⟨

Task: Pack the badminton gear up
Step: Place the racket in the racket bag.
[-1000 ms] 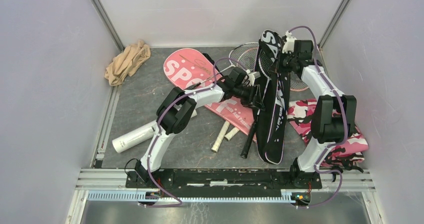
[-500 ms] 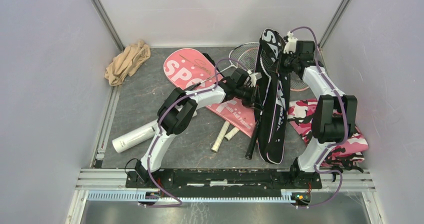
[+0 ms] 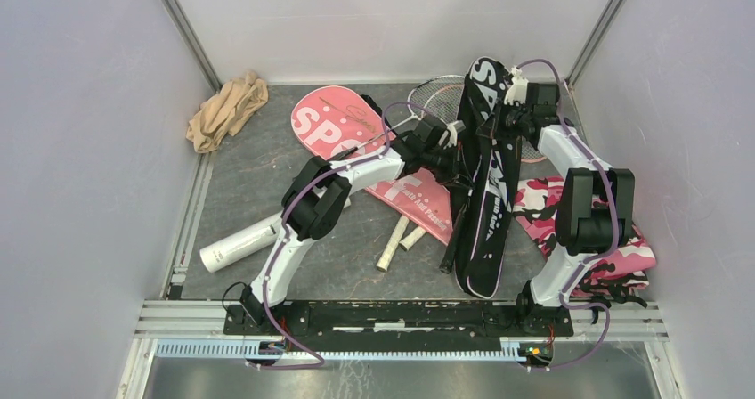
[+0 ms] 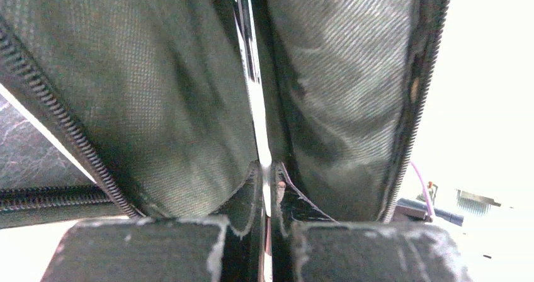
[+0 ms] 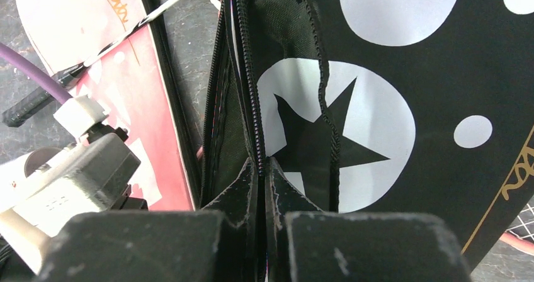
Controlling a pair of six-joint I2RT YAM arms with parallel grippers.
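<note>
Near edge first: long white tube (image 3: 239,243) lies on the grey table (image 3: 258,176), left of centre, slightly tilted, just beside the left arm's lower link. Two white handles (image 3: 393,243) lie side by side near centre, right of the tube, upper ends reaching the lower edge of the pink bag (image 3: 320,123). Near right, pink camo cloth (image 3: 623,252) is bunched beside the right arm's base, partly hidden by the arm.

Black bag (image 3: 488,225) with white SPORT letters runs from near centre up toward far right, long axis almost straight away from the bases. It looks tipped up on edge, zip open along one side. Can't tell if the lower tip rests on the table.

Left gripper (image 4: 267,169) is clenched on a thin edge of the black bag, dark fabric filling the wrist view on both sides of the fingers. Right gripper (image 5: 263,162) is pinched tight on the bag's zip edge, further up toward the head end, white star print just beside the fingertips. The grippers are close together, left one on the bag's left side, right one on its right.

Pink bag lies flat on the table, partly under the left forearm, its right edge meeting the black bag. Racket heads (image 3: 434,96) with strings poke out behind the black bag at far centre. Beige cloth (image 3: 227,109) is crumpled in the far left corner, well apart from the gear
</note>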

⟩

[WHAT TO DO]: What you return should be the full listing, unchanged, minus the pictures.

[YOUR RESPONSE]:
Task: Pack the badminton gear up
Step: Place the racket in the racket bag.
[-1000 ms] 
[-500 ms] 
[+0 ms] 
[+0 ms] 
[+0 ms] 
Controlling a pair of six-joint I2RT YAM arms with parallel grippers.
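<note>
Near edge first: long white tube (image 3: 239,243) lies on the grey table (image 3: 258,176), left of centre, slightly tilted, just beside the left arm's lower link. Two white handles (image 3: 393,243) lie side by side near centre, right of the tube, upper ends reaching the lower edge of the pink bag (image 3: 320,123). Near right, pink camo cloth (image 3: 623,252) is bunched beside the right arm's base, partly hidden by the arm.

Black bag (image 3: 488,225) with white SPORT letters runs from near centre up toward far right, long axis almost straight away from the bases. It looks tipped up on edge, zip open along one side. Can't tell if the lower tip rests on the table.

Left gripper (image 4: 267,169) is clenched on a thin edge of the black bag, dark fabric filling the wrist view on both sides of the fingers. Right gripper (image 5: 263,162) is pinched tight on the bag's zip edge, further up toward the head end, white star print just beside the fingertips. The grippers are close together, left one on the bag's left side, right one on its right.

Pink bag lies flat on the table, partly under the left forearm, its right edge meeting the black bag. Racket heads (image 3: 434,96) with strings poke out behind the black bag at far centre. Beige cloth (image 3: 227,109) is crumpled in the far left corner, well apart from the gear
</note>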

The answer given is complete.